I am about 4 days into this rehab. Doing a lot of demolition I was just wondering if anyone had experience in “lath & plaster” walls?
This house has paneling everywhere. Some places have 2 or 3 layers of wall paper under the paneling. In the kitchen there is a lot of linoleum type of stuff guled to the walls under the paneling. These people were nail crazy. In some places I’ll find 5 or 6 nails in a 1 ft area. I don’t know what these people were thinking.
Anyway we expected this stuff under the paneling. The plan is to fix any holes and cracks with plaster and/or “fix all” and in some places new sheet rock then texture all the walls before painting. The problem we are coming up with is there are some places where parts of the wall are just crumbling. Mostly at the bottom of the walls where the 8" crown molding goes and around the door ways. There is just more then we thought there would be.
My question is does anyone have a better solution to this then what we have come up with?
I had the exact same experience in the last house i did and the current one I’m working on. I don’t know if this is what you want to hear, but seriously, the easiest thing to do is re-drywall. I can’t tell you how much time, energy and money I spent trying to fix the plaster. In the end, new drywall was the simplest and cheapest, not to mention best looking solution. I did have a few rooms that weren’t too horrible that I was able to patch and then textured the walls. Gotta love the older homes…best of luck…

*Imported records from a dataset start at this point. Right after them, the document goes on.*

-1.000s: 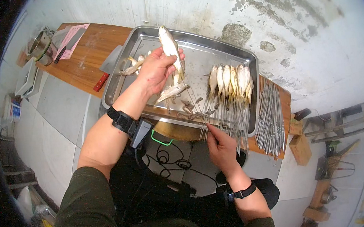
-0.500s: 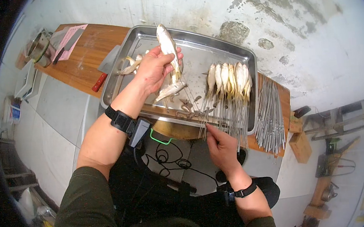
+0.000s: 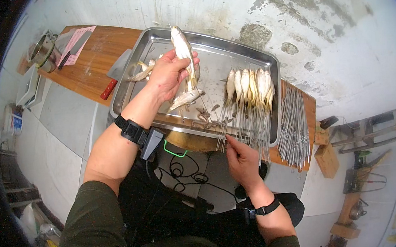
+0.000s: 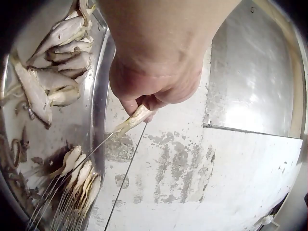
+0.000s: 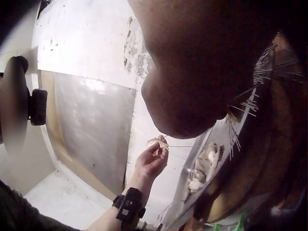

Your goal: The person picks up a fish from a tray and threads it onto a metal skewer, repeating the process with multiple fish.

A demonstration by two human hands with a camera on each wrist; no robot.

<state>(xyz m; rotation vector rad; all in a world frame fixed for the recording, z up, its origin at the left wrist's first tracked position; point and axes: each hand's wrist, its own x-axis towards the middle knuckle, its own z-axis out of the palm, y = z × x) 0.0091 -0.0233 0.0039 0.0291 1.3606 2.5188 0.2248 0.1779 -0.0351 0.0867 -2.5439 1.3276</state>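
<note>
My left hand [image 3: 170, 76] grips a small pale fish [image 3: 182, 44], raised head up over the metal tray [image 3: 214, 64]. A thin metal skewer [image 4: 98, 146] runs from its tail end in the left wrist view, and a second skewer [image 4: 126, 176] slants down from beside the fingers. At the tray's near edge, my right hand [image 3: 243, 159] pinches the skewer's lower end between thumb and forefinger. Just beyond that hand, several skewered fish [image 3: 254, 88] lie side by side, their skewers pointing toward me. Loose fish [image 3: 186, 98] lie below and left of the left hand.
A bundle of bare skewers [image 3: 293, 129] lies right of the tray on the wooden table [image 3: 111, 44]. A red-handled knife [image 3: 109, 90] sits by the tray's left side. Farther left are another knife [image 3: 76, 49] and a metal pot [image 3: 44, 53]. The wall [image 3: 187, 4] rises behind.
</note>
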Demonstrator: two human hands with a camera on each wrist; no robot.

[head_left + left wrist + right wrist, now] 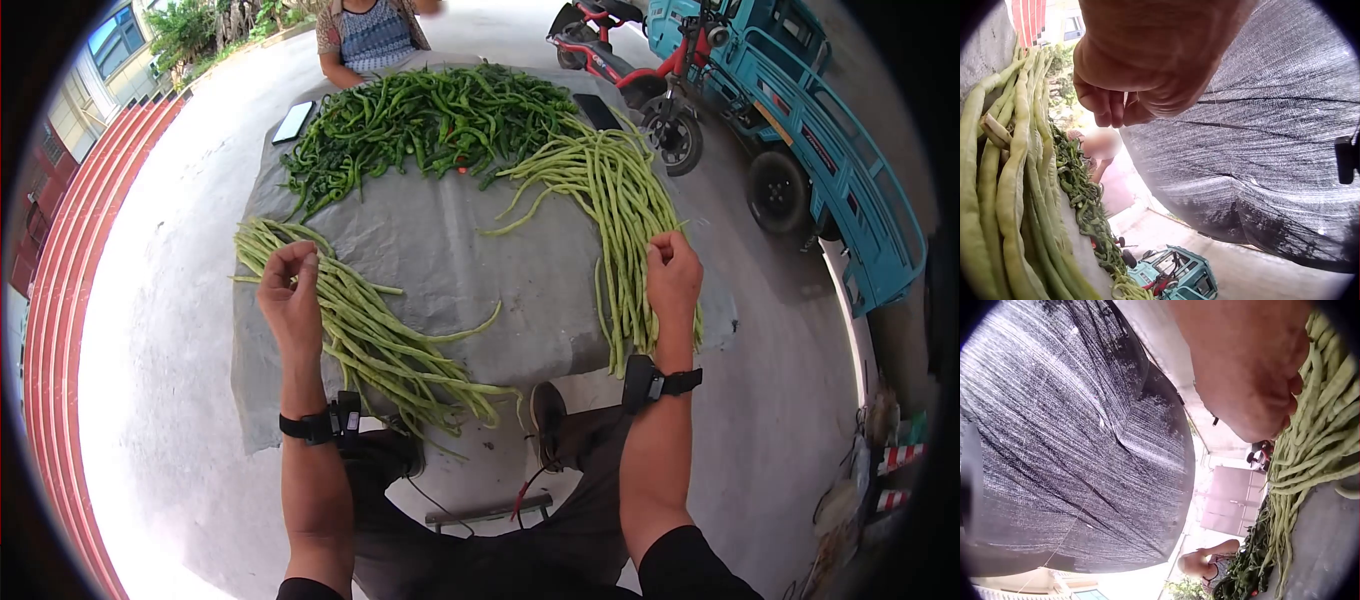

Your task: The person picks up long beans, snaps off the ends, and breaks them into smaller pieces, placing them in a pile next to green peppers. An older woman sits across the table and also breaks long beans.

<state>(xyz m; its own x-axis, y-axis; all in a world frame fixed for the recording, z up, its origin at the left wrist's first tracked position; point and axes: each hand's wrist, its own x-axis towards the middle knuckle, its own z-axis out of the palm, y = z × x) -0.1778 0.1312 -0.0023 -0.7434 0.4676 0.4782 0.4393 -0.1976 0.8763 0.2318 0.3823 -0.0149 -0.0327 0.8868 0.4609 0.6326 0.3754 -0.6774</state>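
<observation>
On a grey cloth (440,260) spread over a low table, two bundles of long beans lie with a hand at each. At the near left bundle of long beans (380,345), the left hand (290,300) has its fingers curled in, thumb and fingertips meeting at the top; the left wrist view shows the fingers (1110,109) bent tight against the palm, and whether a bean end is pinched between them I cannot tell. That bundle runs from the hand down toward the cloth's near edge, just beside the wrist.

The right hand (672,280) sits on the right bundle of long beans (625,230), fingers curled down into the strands and gripping them near the bundle's lower part. The right wrist view shows the knuckles pressed against the pale green pods (1316,444).

Farther back on the cloth lies a heap of green peppers (430,120), touching the top of the right bundle. A phone (293,122) rests at the far left corner. Behind the table sits another person (370,35), and a blue cart (800,110) and a red scooter (625,60) stand to the right.
</observation>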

Plaster is not always a fun thing to deal with. In most cases, when we have faced the situation you discuss, we decided to remove and then sheetrock. Keep in mind that plaster can contain asbestos so if you decided to remove,do it cautiously.

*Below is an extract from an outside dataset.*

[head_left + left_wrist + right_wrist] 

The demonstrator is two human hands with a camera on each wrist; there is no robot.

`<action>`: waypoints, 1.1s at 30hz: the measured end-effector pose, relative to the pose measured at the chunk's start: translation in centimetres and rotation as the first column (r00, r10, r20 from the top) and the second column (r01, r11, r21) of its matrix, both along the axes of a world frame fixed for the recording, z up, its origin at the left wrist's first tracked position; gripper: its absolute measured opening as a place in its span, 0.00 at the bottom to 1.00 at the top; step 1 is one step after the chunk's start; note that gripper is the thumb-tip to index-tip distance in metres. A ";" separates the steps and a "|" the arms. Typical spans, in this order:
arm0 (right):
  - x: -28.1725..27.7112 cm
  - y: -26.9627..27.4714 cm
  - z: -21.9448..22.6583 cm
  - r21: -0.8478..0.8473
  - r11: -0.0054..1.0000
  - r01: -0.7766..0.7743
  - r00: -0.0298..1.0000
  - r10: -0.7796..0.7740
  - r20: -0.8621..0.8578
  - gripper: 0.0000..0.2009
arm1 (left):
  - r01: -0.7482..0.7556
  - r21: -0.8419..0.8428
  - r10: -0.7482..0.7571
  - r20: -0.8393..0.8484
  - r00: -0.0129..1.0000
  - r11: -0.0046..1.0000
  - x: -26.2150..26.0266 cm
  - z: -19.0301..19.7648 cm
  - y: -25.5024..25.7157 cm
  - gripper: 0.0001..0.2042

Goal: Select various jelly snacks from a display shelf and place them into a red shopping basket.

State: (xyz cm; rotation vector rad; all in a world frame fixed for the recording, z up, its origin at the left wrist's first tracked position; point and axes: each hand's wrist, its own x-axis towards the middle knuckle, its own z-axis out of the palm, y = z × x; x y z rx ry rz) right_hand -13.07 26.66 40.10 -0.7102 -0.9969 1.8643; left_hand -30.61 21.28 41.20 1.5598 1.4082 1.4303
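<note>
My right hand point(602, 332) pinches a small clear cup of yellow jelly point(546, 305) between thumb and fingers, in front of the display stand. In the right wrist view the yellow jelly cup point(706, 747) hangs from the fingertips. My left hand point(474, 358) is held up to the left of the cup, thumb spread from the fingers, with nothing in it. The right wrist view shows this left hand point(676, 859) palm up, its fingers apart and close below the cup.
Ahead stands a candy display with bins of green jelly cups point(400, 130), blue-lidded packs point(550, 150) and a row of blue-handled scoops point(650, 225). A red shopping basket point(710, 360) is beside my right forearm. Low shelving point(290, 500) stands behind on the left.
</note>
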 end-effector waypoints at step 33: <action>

You might be able to remove your moldings and casing and just sheetrock on top. If it is asbestos based you will still have an obligation to notify the buyer that it is there.
You would have to test it or have someone inspect it. The removal of asbestos is often under strick State regulation for handling and disposal. You cannot just haul it out to the curb. Older houses, those prior to turn of century, are more likely to have what is know as horse hair plaster. The problem with older houses is that there is a good chance the plaster has been repaired or maybe replaced. In these instances you might want to check it.
Just like lead paint, the dust when disturbed can linger in a home for a long time.
I had the same situation incl. countless nails + some fire damage. I was considering reparing the plaster but we ended up removing it all. It was immense amount of work and debris and I will NEVER take on a project like this again. Nevertheless we did it and you can do it too. The good thing about it is, you have great access to update ducting and electrical/plumbing.
Here is what we are going to do. My husband is going to cut out the bad stuff and replace it with sheet rock. We will only cut up to it’s strong point. Then we will fix any holes with plaster. Then texture all the walls and paint. We can not replace the whole house with sheet rock. It just does not fit into the budget. This will work great and be storng in the end.
The nails are getting crazyer, but it’s been a lot of fun and wonderful learning. It will look beautiful when we’re done.
Again I want to thank everyone for there input.
Oh, by the way we will have it tested. Does anyone know where we would take it? Can you bring it to the city?